Africa: Myth of Magical AIDS Cure Fuels Sexual Assault of Albino Women

TO GO WITH AFP STORY BY OTTO BAKANO Fatuma Sultan (R), a Tanzanian albino and the sister o

The pervasive myth that having sex with a person with albinism — a condition in which the body does not produce any melanin — can cures AIDS has made rape and sexual assault of women and girls with albinism a commonplace threat in places like Malawi.

An Amnesty International report released this week titled “We Are Not Animals to Be Hunted and Sold” exposes the pervasive violence against albino people in Malawi, though the killing, kidnapping, and rape of albinos have long been common in neighboring countries like Tanzania, as well. These nations have an outsized population of albino people, whose appearance in particularly striking in black villages. Amnesty estimates the albino population of Malawi to be between 7,000 and 10,000.

The study notes that violence against albinos is on the rise in Malawi, where they are “persecuted by people who wish to acquire their body parts believing that they have magical properties and attract good luck.” Between November 2014 and the present, the nation has documented 18 albino killings and five disappearances.

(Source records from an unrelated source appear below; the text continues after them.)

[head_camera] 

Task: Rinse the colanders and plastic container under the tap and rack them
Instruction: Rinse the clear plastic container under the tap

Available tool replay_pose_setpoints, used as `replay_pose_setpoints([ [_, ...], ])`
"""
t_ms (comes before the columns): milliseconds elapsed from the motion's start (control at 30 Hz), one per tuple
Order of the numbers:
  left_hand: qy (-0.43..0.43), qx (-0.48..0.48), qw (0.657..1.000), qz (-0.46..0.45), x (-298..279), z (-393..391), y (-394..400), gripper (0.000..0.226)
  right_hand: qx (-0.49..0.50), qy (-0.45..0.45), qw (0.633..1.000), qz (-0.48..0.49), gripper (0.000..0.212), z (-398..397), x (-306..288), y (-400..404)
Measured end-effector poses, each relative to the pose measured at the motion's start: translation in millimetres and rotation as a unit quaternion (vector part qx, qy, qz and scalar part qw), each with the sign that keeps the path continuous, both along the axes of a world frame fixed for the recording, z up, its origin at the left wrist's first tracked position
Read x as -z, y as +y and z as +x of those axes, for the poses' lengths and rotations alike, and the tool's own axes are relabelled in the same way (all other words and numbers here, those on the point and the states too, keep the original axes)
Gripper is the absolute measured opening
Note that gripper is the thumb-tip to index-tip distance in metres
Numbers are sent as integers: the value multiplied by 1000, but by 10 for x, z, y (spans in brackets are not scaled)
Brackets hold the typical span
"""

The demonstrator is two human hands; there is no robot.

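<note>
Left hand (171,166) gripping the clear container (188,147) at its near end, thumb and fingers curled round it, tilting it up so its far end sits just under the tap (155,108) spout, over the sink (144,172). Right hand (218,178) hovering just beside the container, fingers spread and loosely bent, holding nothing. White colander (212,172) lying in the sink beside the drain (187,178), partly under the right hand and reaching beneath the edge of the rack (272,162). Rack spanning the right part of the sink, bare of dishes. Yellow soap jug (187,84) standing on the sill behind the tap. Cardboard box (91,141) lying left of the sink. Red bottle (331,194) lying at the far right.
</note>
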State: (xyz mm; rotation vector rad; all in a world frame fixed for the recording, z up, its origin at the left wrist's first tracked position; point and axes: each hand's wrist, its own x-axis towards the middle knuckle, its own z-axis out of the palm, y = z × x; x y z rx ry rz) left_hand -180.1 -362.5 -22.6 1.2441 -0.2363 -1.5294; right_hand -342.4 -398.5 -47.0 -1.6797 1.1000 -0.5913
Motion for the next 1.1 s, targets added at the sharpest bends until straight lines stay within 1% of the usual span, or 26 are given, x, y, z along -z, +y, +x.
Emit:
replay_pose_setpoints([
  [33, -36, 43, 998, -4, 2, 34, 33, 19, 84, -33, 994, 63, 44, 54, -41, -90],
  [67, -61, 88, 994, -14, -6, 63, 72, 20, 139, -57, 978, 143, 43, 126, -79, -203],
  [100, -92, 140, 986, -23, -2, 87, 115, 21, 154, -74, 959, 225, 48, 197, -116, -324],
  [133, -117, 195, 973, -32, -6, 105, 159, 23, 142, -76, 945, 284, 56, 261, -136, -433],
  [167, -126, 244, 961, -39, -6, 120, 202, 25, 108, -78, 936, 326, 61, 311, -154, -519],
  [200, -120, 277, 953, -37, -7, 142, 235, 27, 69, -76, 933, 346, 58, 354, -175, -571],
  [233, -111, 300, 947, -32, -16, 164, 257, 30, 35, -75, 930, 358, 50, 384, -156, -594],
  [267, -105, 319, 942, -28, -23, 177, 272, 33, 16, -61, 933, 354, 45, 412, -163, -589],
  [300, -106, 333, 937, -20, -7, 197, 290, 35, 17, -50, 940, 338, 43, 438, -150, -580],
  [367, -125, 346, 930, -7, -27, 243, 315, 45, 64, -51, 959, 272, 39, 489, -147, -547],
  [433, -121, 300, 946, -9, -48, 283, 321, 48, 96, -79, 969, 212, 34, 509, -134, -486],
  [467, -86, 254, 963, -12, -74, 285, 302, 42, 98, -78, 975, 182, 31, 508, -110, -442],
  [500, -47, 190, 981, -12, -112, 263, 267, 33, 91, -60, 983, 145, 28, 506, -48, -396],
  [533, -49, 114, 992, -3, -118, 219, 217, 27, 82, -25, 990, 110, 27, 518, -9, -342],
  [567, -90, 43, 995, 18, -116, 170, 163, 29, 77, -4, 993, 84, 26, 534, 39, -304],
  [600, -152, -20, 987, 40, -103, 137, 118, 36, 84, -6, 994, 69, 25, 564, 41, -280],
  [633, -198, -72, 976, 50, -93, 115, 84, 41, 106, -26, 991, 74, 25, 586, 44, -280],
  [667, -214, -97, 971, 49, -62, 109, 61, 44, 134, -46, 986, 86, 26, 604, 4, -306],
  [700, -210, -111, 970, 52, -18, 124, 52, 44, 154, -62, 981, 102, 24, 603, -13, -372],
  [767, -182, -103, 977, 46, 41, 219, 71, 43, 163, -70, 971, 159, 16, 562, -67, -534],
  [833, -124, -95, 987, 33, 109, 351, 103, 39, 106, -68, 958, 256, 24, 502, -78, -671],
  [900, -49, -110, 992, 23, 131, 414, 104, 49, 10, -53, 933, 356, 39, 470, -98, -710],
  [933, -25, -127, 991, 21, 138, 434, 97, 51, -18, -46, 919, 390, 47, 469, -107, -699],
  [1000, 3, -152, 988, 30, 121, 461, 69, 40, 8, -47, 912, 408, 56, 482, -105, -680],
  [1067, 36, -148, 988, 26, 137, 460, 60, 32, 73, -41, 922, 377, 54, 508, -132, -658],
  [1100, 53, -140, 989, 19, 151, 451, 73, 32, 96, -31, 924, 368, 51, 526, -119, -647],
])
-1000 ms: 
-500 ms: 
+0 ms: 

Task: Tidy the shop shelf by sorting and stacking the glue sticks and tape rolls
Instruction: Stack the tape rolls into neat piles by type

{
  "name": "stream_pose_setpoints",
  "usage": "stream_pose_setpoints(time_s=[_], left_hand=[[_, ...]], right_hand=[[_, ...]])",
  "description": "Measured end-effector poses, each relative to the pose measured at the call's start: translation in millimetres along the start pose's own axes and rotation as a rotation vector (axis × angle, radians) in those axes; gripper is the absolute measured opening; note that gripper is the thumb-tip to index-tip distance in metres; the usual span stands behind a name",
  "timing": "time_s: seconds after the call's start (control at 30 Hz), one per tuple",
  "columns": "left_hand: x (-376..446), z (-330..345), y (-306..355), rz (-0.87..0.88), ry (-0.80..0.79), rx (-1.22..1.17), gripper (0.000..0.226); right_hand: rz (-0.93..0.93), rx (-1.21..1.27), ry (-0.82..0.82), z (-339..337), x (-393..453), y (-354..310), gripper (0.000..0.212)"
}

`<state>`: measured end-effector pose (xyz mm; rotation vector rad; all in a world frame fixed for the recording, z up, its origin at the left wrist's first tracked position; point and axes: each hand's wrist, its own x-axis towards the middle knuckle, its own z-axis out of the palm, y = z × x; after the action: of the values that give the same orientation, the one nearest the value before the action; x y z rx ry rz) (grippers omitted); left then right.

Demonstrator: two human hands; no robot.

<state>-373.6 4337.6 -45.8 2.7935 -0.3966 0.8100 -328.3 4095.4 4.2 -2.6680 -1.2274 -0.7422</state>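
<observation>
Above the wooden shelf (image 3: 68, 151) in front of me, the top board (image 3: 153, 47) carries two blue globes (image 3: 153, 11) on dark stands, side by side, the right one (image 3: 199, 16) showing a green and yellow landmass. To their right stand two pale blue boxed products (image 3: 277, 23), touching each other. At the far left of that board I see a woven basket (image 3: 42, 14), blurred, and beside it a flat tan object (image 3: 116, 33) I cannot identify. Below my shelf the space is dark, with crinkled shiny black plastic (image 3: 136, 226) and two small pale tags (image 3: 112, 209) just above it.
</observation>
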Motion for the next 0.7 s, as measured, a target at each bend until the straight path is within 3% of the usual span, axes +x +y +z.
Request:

The report notes that the dangers facing albino women are even higher than that for men. “Women also face the danger of rape and sexual abuse as a result of beliefs that having sex with a person with albinism will cure HIV/AIDS,” the report reads. Predatory men “would begin a relationship with a woman with albinism with the intention of killing her or ‘selling’ her for body parts,” the report continues. It is also commonplace for catcalling men to yell the word “cure” at albino women, an indication they seek sex with them because they are HIV positive.

Amnesty is clear to note that they were unable to confirm any incidents of rape of albino women, though they attribute this to cultural factors. “A medical doctor told Amnesty International researchers that generally in Malawian society a woman is blamed for rape, making it more difficult for a woman from a group that experiences extreme marginalization to report the crime,” the report notes. “Amnesty International… believes that such violations may be taking place without being reported because of victims’ fear of stigmatization.”

In 2011, Reuters cited activists supporting albino Tanzanians stating that they had seen “many” cases of albino women and girls raped by HIV positive men looking for a cure. “There is belief that if you have relations with a girl with albinism, you will cure AIDS. So there are many girls with albinism who are being raped in this country because of this belief, which is a false belief,” Peter Ash, founder and director of the advocacy group Under The Same Sun (UTSS), told Reuters. “(It is believed) a person with albinism is a curse. They are from the devil, they are not human, they do not die, they simply disappear.”

The BBC cited a Kenyan activist this week noting that he had seen an increase in the number of albino persons carrying HIV after being raped for their magical properties.

The rate of albino murders, hackings, rapes, and kidnappings began to increase in Malawi in 2015, shortly after Tanzania took the measure of banning witch doctors entirely due to their trafficking in the limbs, breasts, teeth, and bones of albinos. The ban followed months of government officials calling on those who seek to purchase albino body parts — mostly among the nation’s wealthiest as the body parts fetch high prices — to relent. Even six months after enacting the ban, Tanzanian officials found the need to warn politicians not to seek to purchase albino body parts to practice witchcraft with before national legislative elections.